Las idas y vueltas del
día desordenan todo en mi cabeza, que hasta veo deambular por detrás de mis
ojos muchos recuerdos confusos, más inciertos que yo.
Mi memoria es una morgue atiborrada
y es un hospital de soldaditos de plástico y es una escuela incendiándose. Es
una serpiente maldita que siempre está mudando de piel y yéndose de la ciudad en
la que yo me encuentre. Siempre negándome el oído, la mirada y su delicioso
veneno.
La memoria es también un
reloj al que recurro cuando nadie está hablándome.
Hoy me encuentro en un
cuarto atrapado en una calle de baches milenarios y árboles sedientos, en una
ciudad eternamente dormida, de gente tibia. Recién llegado de una caminata
trivial. Preguntándome por qué soy presa de esas calles por las que no anduve
siquiera una vez solo. Y es extraño. Andarlas solo es de verdad extraño. No
puedo salir de éstas sin sentir cuánto me han cambiado la vida aquellas manos
invisibles que me arrebataron a esos seres queridos que solían acompañarme.
No es por nostalgia ni
torpeza ni casualidad que vuelvo a recorrer esos caminos. Algo en el aire me
llama y el cuerpo sin preguntarme me lleva.

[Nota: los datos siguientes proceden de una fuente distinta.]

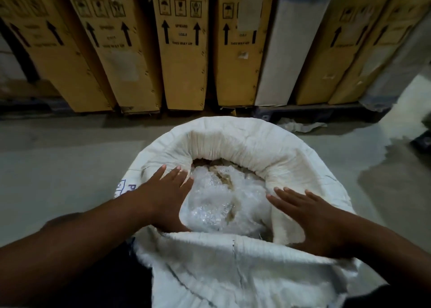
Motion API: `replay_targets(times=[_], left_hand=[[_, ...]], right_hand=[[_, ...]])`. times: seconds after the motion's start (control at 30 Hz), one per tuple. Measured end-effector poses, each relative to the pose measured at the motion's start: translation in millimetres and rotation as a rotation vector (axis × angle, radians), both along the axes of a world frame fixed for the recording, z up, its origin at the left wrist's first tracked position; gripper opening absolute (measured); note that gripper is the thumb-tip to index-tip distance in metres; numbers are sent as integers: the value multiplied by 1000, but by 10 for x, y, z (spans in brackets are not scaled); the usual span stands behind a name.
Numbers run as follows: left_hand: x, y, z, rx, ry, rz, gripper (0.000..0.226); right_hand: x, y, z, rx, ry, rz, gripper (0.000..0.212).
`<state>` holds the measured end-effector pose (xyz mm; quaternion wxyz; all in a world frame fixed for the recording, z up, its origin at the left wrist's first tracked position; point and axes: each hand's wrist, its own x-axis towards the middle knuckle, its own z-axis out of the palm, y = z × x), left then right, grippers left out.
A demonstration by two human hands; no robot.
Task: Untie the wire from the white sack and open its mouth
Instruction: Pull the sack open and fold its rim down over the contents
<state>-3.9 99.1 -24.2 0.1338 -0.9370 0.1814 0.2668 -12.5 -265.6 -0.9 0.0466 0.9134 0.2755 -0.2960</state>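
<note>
The white woven sack (233,142) stands on the floor right in front of me, its mouth spread wide and its rim rolled outward. Inside lies a clear plastic liner (217,202) with brownish contents showing through. My left hand (163,195) rests flat with fingers apart on the inner left side of the rim. My right hand (310,221) lies flat, fingers spread, on the folded right side of the rim. Neither hand holds anything. No wire is visible.
A row of tall cardboard boxes (184,51) with "this way up" arrows stands on a dark pallet (314,111) behind the sack. A white wrapped panel (286,51) leans among them. Crumpled plastic (300,125) lies on the grey concrete floor (58,163).
</note>
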Motion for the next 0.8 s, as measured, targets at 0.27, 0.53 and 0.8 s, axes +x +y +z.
replay_targets(times=[0.27, 0.53, 0.8], left_hand=[[-563, 158, 7, 97, 25, 122, 148], [-885, 53, -6, 27, -47, 170, 152], [-960, -392, 209, -316, 15, -128, 115]], right_hand=[[-730, -306, -191, -93, -67, -167, 114], [-900, -241, -149, -190, -98, -248, 143], [-927, 149, 1, 116, -17, 34, 94]])
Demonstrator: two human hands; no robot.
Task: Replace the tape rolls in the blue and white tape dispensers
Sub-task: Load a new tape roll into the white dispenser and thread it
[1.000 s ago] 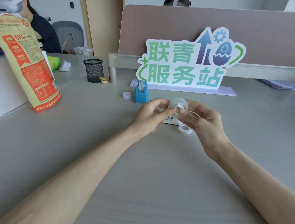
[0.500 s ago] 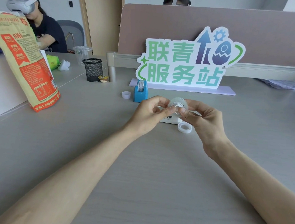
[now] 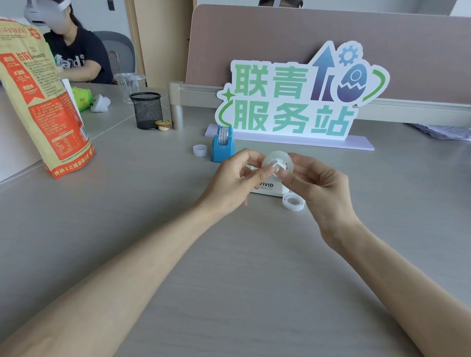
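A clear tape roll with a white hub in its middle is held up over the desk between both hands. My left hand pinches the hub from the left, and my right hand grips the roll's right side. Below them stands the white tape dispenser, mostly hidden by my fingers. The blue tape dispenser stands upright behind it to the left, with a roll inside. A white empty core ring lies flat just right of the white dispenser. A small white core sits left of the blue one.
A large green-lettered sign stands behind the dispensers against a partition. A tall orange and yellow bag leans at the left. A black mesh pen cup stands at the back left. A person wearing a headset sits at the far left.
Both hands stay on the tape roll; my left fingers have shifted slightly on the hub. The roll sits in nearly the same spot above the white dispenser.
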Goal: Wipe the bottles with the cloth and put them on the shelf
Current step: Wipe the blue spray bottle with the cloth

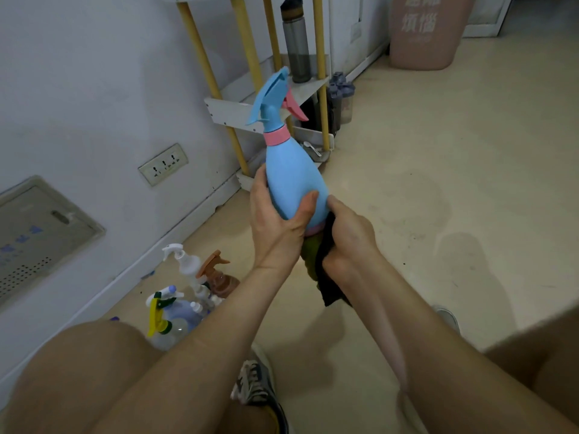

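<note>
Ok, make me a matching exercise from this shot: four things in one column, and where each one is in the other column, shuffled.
Things:
1. blue spray bottle
2. dark cloth
3. tall grey bottle
4. pink bin

Places:
A. standing on the shelf
B. bunched in the right hand
C. on the floor at the back right
D. gripped by the left hand

Pairs: 1-D, 2-B, 3-A, 4-C.
</note>
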The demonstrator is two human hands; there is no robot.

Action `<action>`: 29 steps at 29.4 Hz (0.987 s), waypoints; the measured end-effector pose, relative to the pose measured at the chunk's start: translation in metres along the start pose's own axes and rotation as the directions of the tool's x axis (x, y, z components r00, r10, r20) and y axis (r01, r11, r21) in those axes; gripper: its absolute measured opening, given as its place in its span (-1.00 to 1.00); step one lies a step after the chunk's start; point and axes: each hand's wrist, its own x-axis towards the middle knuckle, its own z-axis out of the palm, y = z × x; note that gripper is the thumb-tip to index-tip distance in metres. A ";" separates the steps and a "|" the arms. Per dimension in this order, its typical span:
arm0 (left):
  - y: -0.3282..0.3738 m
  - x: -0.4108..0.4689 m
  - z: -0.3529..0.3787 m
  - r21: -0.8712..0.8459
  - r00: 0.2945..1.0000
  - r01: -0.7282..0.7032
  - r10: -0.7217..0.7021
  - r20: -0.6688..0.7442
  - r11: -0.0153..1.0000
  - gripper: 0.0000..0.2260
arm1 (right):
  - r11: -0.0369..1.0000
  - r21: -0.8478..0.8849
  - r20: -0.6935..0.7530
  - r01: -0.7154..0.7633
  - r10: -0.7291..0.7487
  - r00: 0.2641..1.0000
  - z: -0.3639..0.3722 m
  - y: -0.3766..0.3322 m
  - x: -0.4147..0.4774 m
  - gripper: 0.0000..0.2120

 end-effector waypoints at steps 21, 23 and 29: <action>0.036 0.015 -0.028 -0.505 0.758 0.651 -0.512 0.403 0.567 -0.80 | 0.906 -0.261 0.289 0.333 -0.255 0.923 -0.001 -0.014 0.010 -0.80; 0.044 0.013 -0.027 -0.432 0.819 0.569 -0.430 0.381 0.700 -0.89 | 0.963 -0.212 0.259 0.166 -0.108 0.960 -0.009 -0.014 0.009 -0.75; 0.031 0.029 -0.037 -0.085 0.965 0.162 -0.140 0.223 0.983 -0.69 | 0.853 -0.376 0.237 0.361 -0.288 0.928 0.000 -0.020 0.006 -0.77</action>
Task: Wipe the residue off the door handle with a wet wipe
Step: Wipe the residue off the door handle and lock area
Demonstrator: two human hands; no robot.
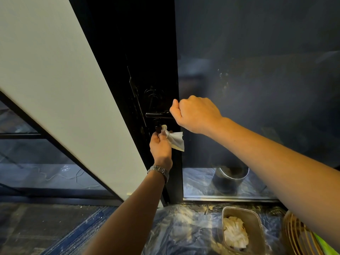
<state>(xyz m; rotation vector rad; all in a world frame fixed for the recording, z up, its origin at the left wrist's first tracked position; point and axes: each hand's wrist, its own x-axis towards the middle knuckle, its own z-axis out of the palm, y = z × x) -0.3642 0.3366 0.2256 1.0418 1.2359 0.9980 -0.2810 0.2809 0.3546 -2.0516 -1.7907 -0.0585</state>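
Noted left arm bare, reaching up and forward from the lower centre, elbow out of view. Recorded a metal watch round the left wrist. Found left grip raised with its back toward the camera, fingers pointing up and curled, pinching a wet wipe at the fingertips. Noted right arm bare, stretched in from the lower right, higher than the left. Found right grip closed as a fist, knuckles up, thumb laid along the top, wrapped round the right end of the door handle. Observed the two grips near each other, right above left, not touching.
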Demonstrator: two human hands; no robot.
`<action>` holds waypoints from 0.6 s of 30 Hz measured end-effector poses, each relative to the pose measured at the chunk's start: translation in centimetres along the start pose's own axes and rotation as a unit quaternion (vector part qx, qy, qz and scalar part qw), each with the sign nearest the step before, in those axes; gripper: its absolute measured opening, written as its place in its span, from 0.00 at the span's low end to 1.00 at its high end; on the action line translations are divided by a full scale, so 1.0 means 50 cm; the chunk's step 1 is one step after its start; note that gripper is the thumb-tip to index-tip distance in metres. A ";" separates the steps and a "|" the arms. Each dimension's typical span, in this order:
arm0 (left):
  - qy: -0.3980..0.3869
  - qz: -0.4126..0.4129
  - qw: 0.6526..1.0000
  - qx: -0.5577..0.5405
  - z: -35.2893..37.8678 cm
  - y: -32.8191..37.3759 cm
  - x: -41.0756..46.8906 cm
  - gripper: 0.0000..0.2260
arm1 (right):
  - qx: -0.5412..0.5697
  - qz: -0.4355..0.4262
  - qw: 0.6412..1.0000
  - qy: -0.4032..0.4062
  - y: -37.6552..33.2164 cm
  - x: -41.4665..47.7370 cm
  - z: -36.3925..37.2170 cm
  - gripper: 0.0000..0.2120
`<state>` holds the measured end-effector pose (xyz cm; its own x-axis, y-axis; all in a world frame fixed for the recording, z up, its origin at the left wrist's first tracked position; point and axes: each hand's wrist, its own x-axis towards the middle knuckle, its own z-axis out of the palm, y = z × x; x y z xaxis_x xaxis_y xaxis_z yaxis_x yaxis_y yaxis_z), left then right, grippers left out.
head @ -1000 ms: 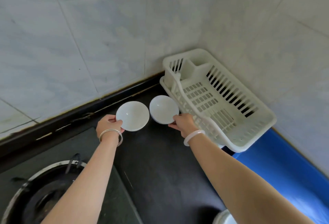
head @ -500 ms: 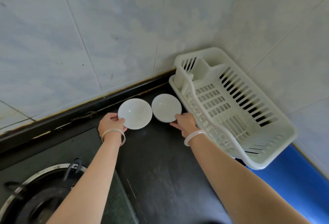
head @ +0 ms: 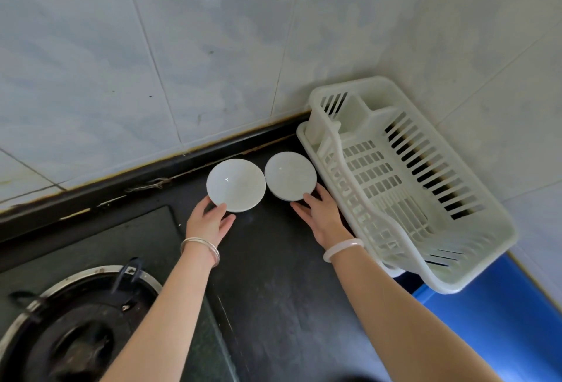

Y no puedo evitar que en mi mente
se repitan las caras inexpresivas de esa gentecita que un tiempo atrás transitó
esta urbe, enferma de un odio patotero y barato –el odio autentico reside en sus
dioses–, incluso a veces pareciera que viven en un eterno estado de alerta,
miedo y asco. Se puede apreciar a simple vista en sus pasos, en su manera
despreocupada de mirar y murmurar, aunque cuando se encuentran solos, por lo
general, no se escucha otra cosa más que el sonido de los autos, trenes y
bondis, como si aquella chatarra vehicular tuviese el alma que les falta a
estos hombres y mujeres.
No hay mejor cura para
una realidad engorrosa que catapultándola de uno a través de la escritura.
¿Será esa la razón primordial por la que escribo o por la que se escribe? Tan
solo espero no estar exhalándole helio a una de mis grandes pasiones.
La oscuridad sucumbe,
dejándome solo con la mañana, que me espía con su garúa finita desde mi ventana
entreabierta. La garúa es sólo una, pienso, cada gotita es para ella lo que
para nosotros es una célula de nuestros cuerpos. ¡Carajo! Animal aterrador.